#### [What is expected]
Scan the records for "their" and copy each line that contains it.

Stored records:

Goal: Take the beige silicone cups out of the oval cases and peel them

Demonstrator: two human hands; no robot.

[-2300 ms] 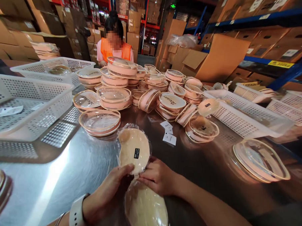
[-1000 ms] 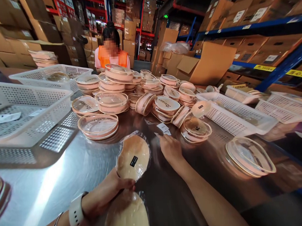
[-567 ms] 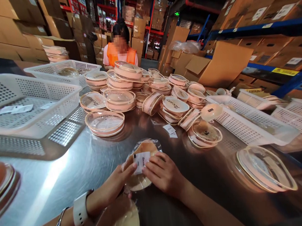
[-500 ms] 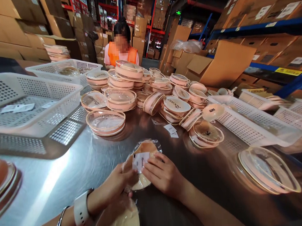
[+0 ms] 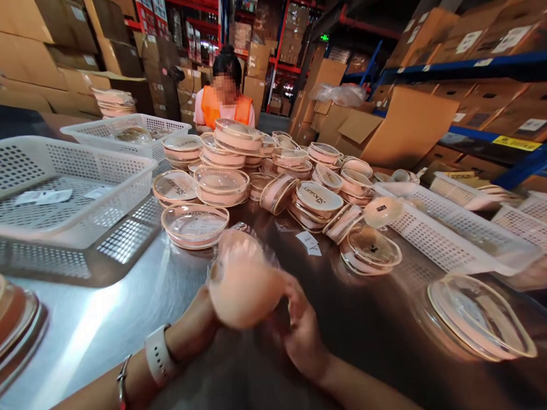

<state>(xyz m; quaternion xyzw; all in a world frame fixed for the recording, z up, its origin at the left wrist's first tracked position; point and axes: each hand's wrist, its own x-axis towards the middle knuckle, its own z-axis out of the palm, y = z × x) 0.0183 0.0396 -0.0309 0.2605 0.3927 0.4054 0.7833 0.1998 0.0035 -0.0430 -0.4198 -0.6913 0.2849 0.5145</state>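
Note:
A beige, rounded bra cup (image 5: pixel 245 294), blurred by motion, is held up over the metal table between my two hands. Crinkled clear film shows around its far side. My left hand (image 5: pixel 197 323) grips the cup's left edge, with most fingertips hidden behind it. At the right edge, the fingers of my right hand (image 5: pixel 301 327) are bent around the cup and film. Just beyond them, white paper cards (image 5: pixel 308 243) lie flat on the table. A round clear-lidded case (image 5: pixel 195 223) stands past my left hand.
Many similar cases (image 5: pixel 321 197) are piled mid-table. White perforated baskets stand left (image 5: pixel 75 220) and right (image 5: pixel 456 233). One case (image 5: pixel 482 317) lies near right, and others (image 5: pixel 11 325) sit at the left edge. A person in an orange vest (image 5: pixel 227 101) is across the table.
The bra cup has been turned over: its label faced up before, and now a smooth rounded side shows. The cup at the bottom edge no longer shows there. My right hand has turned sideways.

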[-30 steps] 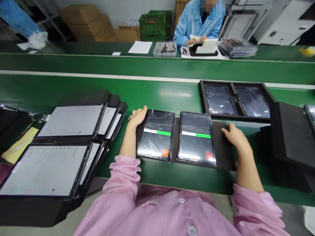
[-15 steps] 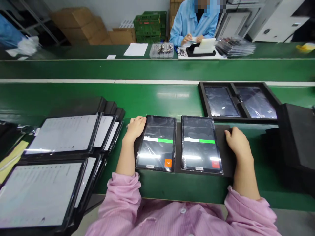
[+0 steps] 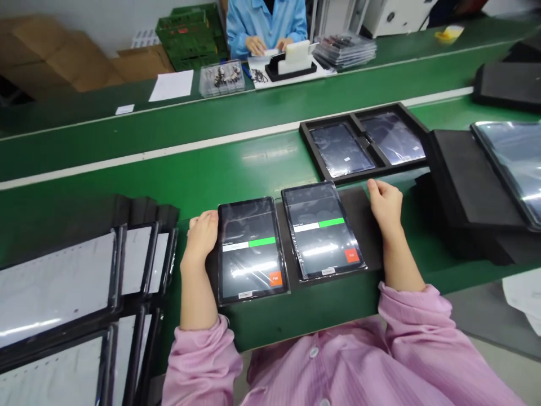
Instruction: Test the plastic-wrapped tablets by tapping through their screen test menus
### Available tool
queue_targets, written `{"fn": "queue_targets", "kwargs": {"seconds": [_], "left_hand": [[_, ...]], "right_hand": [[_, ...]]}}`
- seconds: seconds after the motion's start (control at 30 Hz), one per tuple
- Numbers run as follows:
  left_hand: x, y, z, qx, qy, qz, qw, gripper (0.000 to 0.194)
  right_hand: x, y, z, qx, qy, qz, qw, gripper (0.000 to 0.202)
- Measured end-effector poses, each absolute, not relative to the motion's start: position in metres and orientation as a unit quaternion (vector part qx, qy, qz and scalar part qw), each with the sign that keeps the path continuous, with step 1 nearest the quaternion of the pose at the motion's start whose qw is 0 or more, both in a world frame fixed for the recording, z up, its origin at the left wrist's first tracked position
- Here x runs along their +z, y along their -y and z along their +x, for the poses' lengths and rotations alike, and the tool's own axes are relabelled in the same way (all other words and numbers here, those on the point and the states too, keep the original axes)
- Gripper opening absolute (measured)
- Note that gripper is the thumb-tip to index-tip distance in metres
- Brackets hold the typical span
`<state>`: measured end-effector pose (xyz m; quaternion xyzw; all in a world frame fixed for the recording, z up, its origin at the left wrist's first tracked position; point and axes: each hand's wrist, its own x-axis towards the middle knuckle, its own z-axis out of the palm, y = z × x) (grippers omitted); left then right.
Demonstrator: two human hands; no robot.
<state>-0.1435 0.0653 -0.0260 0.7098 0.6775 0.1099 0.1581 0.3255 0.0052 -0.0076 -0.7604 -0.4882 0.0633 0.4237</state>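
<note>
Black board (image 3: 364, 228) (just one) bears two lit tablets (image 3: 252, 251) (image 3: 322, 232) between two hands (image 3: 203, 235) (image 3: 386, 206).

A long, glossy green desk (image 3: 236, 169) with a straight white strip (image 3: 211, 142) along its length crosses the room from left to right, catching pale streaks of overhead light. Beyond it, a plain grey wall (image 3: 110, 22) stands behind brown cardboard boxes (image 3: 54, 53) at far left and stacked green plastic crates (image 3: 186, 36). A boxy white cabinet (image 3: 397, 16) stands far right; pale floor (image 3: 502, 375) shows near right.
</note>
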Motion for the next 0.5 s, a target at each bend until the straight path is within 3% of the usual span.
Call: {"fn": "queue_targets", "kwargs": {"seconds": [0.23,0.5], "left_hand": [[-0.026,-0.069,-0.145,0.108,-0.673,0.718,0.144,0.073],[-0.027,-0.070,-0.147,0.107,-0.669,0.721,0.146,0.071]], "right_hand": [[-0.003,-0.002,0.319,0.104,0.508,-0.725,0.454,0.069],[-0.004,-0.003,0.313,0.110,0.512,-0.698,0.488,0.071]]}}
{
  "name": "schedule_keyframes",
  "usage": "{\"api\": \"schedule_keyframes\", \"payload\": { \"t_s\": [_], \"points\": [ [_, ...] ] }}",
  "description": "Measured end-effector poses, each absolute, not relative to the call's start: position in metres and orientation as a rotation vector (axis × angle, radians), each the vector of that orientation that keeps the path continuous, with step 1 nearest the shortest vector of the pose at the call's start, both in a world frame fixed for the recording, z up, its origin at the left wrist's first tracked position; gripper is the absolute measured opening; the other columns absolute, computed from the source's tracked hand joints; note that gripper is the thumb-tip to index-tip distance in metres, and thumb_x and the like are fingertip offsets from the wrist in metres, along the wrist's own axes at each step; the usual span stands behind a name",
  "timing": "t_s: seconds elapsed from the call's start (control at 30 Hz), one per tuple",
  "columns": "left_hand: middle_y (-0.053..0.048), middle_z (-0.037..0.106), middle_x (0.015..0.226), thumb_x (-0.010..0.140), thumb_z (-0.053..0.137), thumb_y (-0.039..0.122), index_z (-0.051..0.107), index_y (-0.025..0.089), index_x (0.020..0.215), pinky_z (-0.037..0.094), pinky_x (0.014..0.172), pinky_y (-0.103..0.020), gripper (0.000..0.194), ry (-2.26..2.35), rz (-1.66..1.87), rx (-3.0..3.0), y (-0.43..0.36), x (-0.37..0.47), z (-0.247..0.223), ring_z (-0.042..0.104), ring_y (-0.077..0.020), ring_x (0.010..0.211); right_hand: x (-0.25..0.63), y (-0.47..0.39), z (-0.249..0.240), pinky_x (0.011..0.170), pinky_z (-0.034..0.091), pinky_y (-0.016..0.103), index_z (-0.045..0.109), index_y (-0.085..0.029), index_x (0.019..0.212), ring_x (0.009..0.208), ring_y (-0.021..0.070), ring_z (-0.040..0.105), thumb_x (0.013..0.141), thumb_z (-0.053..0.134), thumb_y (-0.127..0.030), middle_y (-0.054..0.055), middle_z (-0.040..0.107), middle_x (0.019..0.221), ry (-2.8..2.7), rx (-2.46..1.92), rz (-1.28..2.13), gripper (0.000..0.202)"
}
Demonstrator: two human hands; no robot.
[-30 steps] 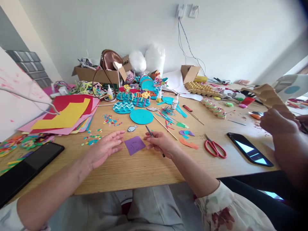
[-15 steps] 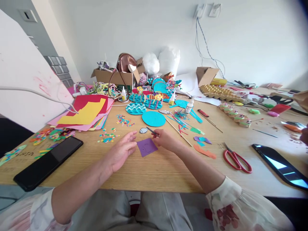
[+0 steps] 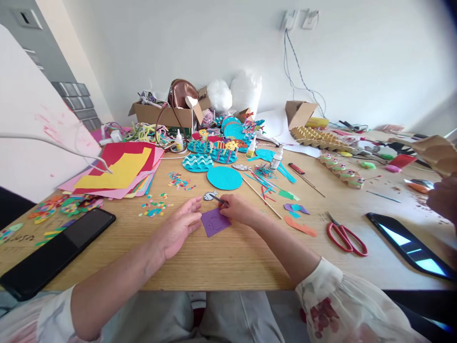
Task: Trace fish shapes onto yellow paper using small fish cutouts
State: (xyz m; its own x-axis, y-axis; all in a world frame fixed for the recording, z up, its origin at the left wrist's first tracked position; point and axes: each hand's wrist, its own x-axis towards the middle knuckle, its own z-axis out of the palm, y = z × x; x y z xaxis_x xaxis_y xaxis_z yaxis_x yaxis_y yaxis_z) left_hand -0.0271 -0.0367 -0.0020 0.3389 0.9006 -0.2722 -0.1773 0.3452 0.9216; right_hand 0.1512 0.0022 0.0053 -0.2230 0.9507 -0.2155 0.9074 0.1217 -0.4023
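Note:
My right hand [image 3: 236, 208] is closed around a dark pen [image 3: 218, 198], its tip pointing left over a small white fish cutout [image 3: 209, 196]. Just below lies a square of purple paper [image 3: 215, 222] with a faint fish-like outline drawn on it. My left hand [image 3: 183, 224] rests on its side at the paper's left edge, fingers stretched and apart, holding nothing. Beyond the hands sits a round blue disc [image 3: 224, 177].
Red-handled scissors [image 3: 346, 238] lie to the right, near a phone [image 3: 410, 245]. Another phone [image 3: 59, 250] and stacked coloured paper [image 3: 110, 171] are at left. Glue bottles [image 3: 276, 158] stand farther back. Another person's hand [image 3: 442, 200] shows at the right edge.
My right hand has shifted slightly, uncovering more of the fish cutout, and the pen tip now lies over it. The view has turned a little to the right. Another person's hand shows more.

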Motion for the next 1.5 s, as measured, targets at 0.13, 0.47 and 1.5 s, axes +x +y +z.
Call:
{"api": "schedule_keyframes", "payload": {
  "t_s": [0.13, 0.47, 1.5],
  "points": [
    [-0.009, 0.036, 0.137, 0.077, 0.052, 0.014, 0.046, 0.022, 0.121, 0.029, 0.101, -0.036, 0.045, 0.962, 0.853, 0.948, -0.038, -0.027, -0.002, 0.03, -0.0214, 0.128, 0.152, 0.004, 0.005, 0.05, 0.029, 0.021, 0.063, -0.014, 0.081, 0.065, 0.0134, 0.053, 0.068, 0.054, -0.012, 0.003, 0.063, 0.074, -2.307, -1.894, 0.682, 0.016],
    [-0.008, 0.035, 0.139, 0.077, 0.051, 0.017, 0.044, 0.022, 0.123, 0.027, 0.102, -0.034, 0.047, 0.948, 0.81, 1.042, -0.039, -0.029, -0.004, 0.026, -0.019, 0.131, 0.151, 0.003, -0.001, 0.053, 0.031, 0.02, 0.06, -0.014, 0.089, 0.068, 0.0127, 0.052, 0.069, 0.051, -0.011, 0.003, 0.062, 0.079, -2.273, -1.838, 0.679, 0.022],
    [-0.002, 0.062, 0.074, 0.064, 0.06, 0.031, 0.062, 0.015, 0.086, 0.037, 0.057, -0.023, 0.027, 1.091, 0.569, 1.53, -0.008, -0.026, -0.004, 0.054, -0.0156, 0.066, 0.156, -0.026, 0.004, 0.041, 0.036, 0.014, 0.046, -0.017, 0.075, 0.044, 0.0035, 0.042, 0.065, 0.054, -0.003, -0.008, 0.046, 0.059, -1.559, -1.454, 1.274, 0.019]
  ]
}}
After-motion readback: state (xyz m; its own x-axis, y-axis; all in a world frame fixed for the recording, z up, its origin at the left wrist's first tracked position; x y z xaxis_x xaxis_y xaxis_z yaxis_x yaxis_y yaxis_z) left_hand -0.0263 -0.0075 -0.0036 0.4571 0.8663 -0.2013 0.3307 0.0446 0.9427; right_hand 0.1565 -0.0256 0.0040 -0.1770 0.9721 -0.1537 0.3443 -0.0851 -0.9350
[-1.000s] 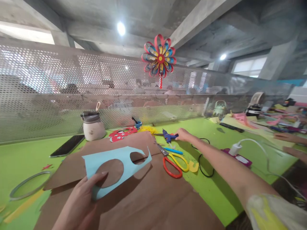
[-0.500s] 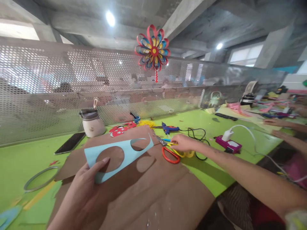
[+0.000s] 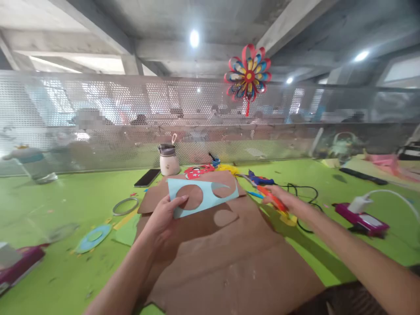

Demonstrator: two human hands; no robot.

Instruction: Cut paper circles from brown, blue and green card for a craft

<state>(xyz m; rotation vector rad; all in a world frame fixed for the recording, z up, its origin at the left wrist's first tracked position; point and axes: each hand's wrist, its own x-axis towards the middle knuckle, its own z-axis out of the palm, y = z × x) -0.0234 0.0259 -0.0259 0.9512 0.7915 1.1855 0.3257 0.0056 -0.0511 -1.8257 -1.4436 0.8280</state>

#### [Output of the task]
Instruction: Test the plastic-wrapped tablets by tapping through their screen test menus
- Here x runs along their +z, y along their -y and z along their +x, for the poses' lengths and rotations alike, and the tool's own axes are relabelled in the same way (all other words and numbers here, those on the point and the states too, keep the original axes)

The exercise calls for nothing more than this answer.